There is a newer version of the record available.

Published November 2, 2022 | Version 8.0
Software Open

Aurora SDG Research Dashboard - including Build-Your-Own guide

  • 1. Vrije Universiteit Amsterdam

Description

[go to latest version]

This data set contains a guide how to build your own SDG Research Dashboard. It contains all the files required in a zip file.

Software

PowerBi (dashboarding)

We use Microsoft PowerBi Desktop to create the dashboard. This can be downloaded, installed and used for free. https://powerbi.microsoft.com/en-us/downloads/

First thing you need to do is to download and install PowerBi.

Publishing the PowerBi Dashboard for public use online, we use a paid license that is part of the the campus Office365 agreement. https://learn.microsoft.com/en-us/power-bi/collaborate-share/service-publish-to-web

Knime (data processing)

We use Knime Data Analytics platform for wrangling the data without coding, to get it from the input to the output data formats that can be used in the dashboard. More about that data processing in section “02 temp”. Knime is open source and can be downloaded and installed for free. https://www.knime.com/downloads/download-knime

 

Dashboard File

Aurora-SDG-Research-Dashboard-v8.pbix

 

Data files

/01 input/

All universities have been asked to deliver two files. 1. A file with all their publications, and 2. Optionally a file with their authors and internal organisational structure.

publication table 

Format: CSV (comma separated!), File name convention: [University Name]-publications.csv

requires the following columns:

  • Title     
  • Abstract (required for text classifier. If not available, title will be used, but has less good results.)
  • Publication type (book / article / conference proceeding / etc)
  • DOI (required to add societal impact metrics data; open access status, policy and patent citations, etc.)
  • ISBN (required to add societal impact metrics data; open access status, policy and patent citations, etc.)
  • other identifier (local l/ internal / system identifier. fall back to uniquely identify the record)     
  • Publication year (YYYY)
  • author names (semi-colon separated ; ) 
  • ORCID authors identifiers (semi-colon separated ; )
  • Local Author identifiers (local/ internal / system identifier) (semi-colon separated ; )

 

authors table 

optional: If you want the SDG dashboard to be able to "zoom in" to the level of the faculties and departments of your university, we require an additional table.

Format: CSV (comma separated!), File name convention: [University Name]-authors.csv

requires the following columns:

  • Author full name
  • Author first name
  • Author last name
  • Local author identifier (use same as in publications table; for linking)
  • ORCiD author identifier (if available)
  • ISNI author identifier (if available)
  • University name (org level 0)
  • Faculty name (org level 1)
  • Department name (org level 2)
  • Other Organisational Unit name (org level 3)

 

/02 temp/

From input to enrichment to  output.

When we have all the separate files, now we need to put them all together.

Then we need to enrich the publications with external data.

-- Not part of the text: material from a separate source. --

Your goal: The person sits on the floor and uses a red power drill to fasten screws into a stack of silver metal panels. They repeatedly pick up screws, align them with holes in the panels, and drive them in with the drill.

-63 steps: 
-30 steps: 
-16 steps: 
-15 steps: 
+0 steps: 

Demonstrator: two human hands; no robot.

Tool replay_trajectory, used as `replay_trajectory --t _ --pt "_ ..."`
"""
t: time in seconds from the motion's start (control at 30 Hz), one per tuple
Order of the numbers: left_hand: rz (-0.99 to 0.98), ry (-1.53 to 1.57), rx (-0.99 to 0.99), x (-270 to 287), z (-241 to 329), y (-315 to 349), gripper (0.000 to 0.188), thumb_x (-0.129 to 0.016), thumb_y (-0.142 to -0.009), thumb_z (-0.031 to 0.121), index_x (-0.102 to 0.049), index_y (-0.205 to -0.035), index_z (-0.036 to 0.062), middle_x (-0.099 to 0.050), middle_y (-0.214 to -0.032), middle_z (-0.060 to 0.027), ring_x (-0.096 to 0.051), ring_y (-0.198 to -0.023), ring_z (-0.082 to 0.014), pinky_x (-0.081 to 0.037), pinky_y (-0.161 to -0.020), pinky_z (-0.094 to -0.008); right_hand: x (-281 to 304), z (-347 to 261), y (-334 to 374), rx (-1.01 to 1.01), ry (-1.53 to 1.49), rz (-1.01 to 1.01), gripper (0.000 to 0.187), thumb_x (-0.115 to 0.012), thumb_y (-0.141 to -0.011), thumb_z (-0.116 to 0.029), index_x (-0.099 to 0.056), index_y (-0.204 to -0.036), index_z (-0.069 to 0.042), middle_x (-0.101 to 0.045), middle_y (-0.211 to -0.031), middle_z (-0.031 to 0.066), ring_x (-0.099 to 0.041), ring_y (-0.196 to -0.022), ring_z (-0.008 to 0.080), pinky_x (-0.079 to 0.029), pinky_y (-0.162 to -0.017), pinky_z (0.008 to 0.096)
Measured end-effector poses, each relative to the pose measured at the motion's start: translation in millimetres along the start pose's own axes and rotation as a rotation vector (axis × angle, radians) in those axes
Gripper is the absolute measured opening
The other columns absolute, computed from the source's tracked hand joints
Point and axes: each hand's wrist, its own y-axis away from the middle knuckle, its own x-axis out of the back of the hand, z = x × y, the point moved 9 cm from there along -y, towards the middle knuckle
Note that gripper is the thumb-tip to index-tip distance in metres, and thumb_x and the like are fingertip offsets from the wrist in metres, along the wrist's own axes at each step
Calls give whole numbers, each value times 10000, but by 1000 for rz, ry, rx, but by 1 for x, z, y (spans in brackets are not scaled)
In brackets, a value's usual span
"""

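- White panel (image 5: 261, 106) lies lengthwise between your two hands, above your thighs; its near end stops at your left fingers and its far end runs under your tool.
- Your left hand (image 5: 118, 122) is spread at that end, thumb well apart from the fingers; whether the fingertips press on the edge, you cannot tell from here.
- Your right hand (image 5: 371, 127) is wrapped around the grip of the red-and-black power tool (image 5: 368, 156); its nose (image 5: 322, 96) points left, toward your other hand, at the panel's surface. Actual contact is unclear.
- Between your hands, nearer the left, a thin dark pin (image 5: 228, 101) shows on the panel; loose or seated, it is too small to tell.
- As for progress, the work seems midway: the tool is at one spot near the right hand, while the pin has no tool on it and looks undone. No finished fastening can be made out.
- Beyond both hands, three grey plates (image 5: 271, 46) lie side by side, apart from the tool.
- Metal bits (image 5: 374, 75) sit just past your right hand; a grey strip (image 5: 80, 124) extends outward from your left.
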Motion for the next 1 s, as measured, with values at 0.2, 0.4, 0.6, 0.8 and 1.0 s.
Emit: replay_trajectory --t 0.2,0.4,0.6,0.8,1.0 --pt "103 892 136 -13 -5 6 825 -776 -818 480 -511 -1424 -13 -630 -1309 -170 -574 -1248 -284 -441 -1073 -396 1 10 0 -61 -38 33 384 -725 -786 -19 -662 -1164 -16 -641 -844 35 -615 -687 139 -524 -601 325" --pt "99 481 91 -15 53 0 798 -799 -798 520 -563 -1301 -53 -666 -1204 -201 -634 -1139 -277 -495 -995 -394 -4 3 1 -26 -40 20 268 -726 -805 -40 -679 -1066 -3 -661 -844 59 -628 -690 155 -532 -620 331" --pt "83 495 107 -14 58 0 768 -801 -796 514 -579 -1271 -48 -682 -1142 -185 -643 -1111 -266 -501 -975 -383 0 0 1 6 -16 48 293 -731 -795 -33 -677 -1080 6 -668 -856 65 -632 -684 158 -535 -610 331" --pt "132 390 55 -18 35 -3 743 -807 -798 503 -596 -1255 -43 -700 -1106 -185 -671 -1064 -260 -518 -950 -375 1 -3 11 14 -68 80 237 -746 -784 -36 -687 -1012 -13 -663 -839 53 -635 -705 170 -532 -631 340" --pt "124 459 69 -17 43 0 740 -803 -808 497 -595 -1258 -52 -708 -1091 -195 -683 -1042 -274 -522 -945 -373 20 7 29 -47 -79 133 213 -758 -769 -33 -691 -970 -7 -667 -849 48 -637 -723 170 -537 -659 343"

The following external sources have been used.

 

Some columns contain strings with multiple values, like the author column, this we need to split is separate files, while keeping the relation with the publications using the row-index-id.

The main file contains 800  rows and over 40 columns, and is 1.1 GB uncompressed data. To increase performance on transferring and loading the data in the dashboard we used the Open standards Parquet format, with is able to compress the data to 300MB. The other split tables are in XSLX format, which is in fact a ZIP compressed XML file.

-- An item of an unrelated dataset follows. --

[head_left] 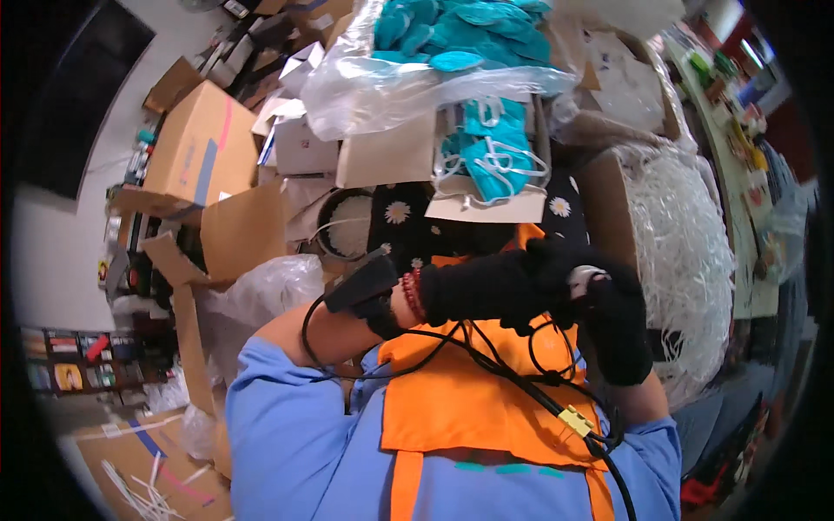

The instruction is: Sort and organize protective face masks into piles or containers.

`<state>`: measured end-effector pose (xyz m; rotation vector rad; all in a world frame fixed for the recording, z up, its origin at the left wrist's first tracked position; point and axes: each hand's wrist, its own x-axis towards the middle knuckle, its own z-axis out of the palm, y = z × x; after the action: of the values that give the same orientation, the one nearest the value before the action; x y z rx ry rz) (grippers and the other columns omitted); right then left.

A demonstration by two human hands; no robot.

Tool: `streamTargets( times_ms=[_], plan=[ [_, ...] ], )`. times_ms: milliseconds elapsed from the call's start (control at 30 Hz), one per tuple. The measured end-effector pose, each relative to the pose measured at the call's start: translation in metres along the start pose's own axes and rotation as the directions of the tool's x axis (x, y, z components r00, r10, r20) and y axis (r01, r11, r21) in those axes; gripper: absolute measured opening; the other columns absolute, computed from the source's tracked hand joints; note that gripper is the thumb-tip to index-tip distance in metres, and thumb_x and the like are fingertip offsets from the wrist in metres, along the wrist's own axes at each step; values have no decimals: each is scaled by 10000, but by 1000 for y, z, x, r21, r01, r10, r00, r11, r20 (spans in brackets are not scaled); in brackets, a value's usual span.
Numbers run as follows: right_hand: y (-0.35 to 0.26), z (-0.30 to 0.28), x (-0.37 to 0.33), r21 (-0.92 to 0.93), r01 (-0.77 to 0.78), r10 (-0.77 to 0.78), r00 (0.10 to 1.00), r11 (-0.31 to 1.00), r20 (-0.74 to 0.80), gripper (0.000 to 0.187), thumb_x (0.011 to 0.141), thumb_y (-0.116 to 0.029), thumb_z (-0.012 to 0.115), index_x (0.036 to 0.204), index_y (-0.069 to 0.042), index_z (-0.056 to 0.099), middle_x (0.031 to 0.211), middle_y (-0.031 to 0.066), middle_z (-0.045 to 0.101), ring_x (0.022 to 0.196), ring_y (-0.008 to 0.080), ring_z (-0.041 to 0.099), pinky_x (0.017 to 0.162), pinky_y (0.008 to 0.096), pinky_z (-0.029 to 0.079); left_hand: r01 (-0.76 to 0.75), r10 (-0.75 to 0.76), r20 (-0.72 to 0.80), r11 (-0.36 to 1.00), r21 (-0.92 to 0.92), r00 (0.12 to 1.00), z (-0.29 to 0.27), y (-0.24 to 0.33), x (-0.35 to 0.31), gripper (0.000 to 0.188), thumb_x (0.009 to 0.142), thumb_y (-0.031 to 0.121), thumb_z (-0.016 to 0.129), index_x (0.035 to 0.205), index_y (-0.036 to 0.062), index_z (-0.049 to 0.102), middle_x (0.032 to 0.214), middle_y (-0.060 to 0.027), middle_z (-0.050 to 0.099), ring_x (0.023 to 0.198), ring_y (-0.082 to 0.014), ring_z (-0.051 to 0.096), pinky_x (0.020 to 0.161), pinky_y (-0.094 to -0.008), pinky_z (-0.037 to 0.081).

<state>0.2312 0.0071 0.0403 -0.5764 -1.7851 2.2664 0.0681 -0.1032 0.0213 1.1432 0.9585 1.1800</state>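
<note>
My two hands, both in black gloves, meet in front of my chest, over the orange apron (486, 373). My left hand (547, 278) reaches across to the right with its fingers curled in against my right hand (615, 334). My right hand is bent upward and closed. A small pale patch (587, 280) shows between them; I cannot make out whether it is a bare fingertip or a held thing. Beyond the hands, an open carton (387, 156) holds teal face masks (495, 156) with white ear loops. Black cables (486, 347) hang under my wrists.
A clear plastic bag (347, 95) of more teal masks stands at the far side. On the right is a carton full of white elastic strands (673, 252). Cardboard boxes (204, 148) are stacked at the left. A round bin (349, 227) with white contents sits near the daisy-patterned black cloth (397, 213).
</note>
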Motion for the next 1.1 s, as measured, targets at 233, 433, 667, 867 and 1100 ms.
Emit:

This whole process has been described in the appendix. The Knime file containing the data processing components is:

Aurora Data Processing – SDGResearch Dashboard v8.knwf

 

/03 output/

These are the files you need to replace. Below you’ll find the description of the file and the columns with the keys that are used to connect to the other tables.

 

aurora_all.parquet

Description: This is the main file all others connect to. It contains the details per publication, including source university, type, year, metrics data, categories, etc.

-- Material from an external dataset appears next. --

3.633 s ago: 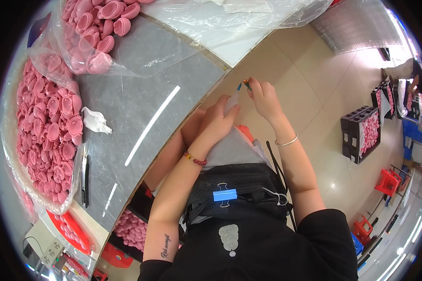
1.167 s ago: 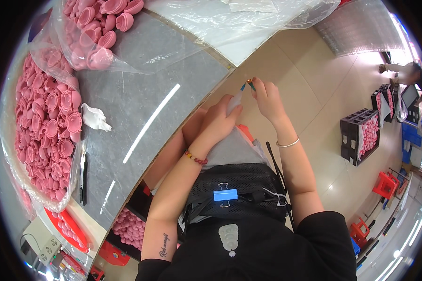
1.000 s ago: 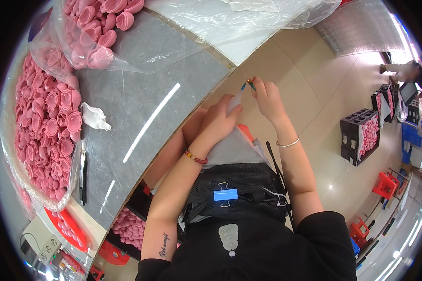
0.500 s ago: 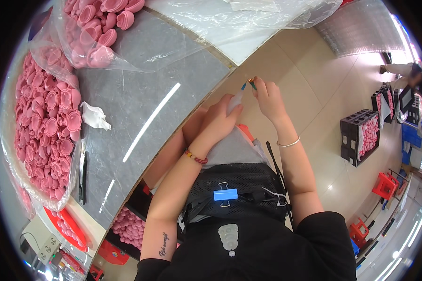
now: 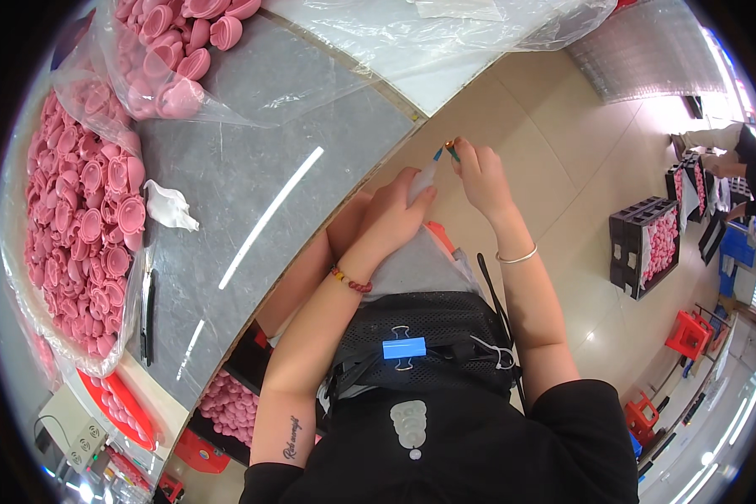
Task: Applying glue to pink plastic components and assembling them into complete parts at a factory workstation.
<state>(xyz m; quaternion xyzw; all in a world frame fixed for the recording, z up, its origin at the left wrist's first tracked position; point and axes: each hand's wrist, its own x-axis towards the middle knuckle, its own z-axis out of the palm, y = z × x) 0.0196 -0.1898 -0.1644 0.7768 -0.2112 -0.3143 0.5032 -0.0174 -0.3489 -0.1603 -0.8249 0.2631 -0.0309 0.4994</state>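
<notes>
My left hand (image 5: 397,204) is closed around a translucent white squeeze bottle (image 5: 423,180) with a thin blue nozzle tip (image 5: 438,154), pointing up and slightly right. Close beside that tip, my right hand (image 5: 480,175) pinches a small green item with a gold-coloured end (image 5: 450,148); its kind is too small to make out. A narrow gap seems to lie between nozzle and item. Both hands are over the floor, just off the edge of the grey table (image 5: 260,176).
Pink rounded plastic parts (image 5: 84,218) fill a plastic-lined container at left. A crumpled white cloth (image 5: 170,207) and a slim black tool (image 5: 148,319) lie on the table. A black crate of pink parts (image 5: 644,245) stands on the floor at right, near another person (image 5: 735,155).
My hands hold nearly the same pose. At the far right, the other person has leaned further into view, with arms over the black crates, and a dark panel there has shifted.
</notes>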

Keys: row-index-id, doi, university

 

aurora-parts-author-names.xlsx

Description: This is a split list of all author names, containing a single author name per row, and the row-index-id connecting it back to the publication in the main table.

Keys: row-index-id

 

aurora-parts-author-ids.xlsx

Description: This is a split list of all local author ids, containing a single author id per row, salted with the university name to make it unique, and the row-index-id connecting it back to the publication in the main table.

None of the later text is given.